隔了一天,雜誌社派來的兩個同事趕到了醫院,在他們的精心照顧下,齊修遠慢慢的康複。
三個月後,他已經恢複如初,順利出院,但他還是和同事說好,自己要先回重慶一趟,因為在那個城市還有一件事情未能了結。
他的同事駕駛著越野車一路向南,直奔最近的保山機場行進著。齊修遠安靜的坐在後座,眼睛愣愣地的看著窗外,窗外的景色既陌生又熟悉,那層疊如龍的山巒,那奔騰咆哮的江水,還有那滿眼蒼綠的森林灌木,變幻交替著徐徐向後移動著,木馬湖也隨著越野車的行進漸漸變遠,一個美好的夢也隨之破滅了,剩下的隻有心底的疑惑、回憶和感傷。
他不想再去貢紮嘎村,因為他不想讓善良的者岩奶奶傷心難過,他不知道曼曼回到貢紮嘎村後會是如何講述自己的去向的,也許她會欺騙那些親人,說自己已經命喪芒央察湖。也許她會說,自己已經獨自離開,和她分開行走。
齊修遠知道,現在他自己能做的,就是不再去打擾那些善良人們的生活,他也知道,就算是自己回到貢紮嘎村,也不會把曼曼對自己痛下殺手的事告訴他們的。

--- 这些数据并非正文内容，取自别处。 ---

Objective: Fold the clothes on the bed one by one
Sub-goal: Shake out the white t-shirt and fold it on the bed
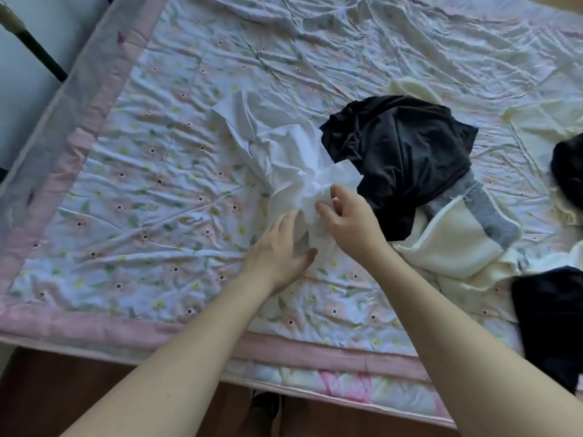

當飛機從保山機場升入天空的一刻,齊修遠竟然感到一陣恐慌,他不能想象,當自己重新降落到重慶地麵的時候,究竟會有什麽不可預測的事情在等待著自己,他的手裏一直拿著那本木馬湖日記,但他已經沒有勇氣再去翻看它,他知道,裏麵的文字和照片都會像鋒利無比的劍鋒和刀刃一樣,把剛剛死而複生的自己再次傷的鮮血淋漓。
飛機在江北機場降落後,齊修遠和同事道謝告別,然後準備開始自己的揭謎之旅,他第一件要做的事,是找到曼曼的具體住址,所以他直接打車來到他和曼曼租車的四海租車公司。
到達目的地,齊修遠沒有直接進入營業廳,而是先走到停車場尋找他們租的那輛越野車,他在滿院的車輛中四下尋找,同時心裏有些惴惴不安,他害怕看到那輛越野車,卻又期待看到它,因為它如果在的話,就證明曼曼已經回到了重慶。